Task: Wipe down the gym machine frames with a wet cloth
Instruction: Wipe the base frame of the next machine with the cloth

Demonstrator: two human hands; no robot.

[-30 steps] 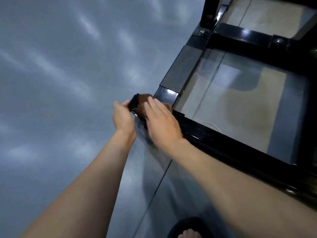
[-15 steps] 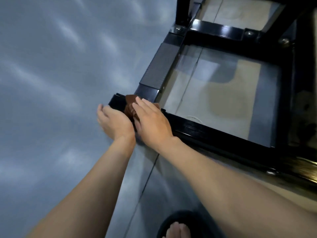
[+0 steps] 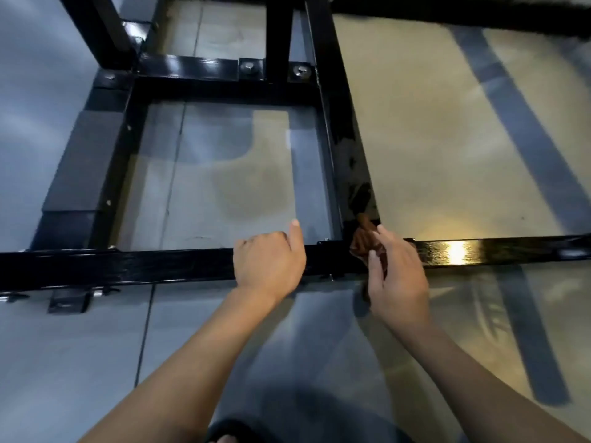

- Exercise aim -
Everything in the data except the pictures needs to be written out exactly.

- Answer below -
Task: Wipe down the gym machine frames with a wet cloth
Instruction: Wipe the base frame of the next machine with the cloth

Demonstrator: two human hands; no robot.

[-30 steps] 
[-15 steps] 
[+0 steps] 

The answer given above is the complete response.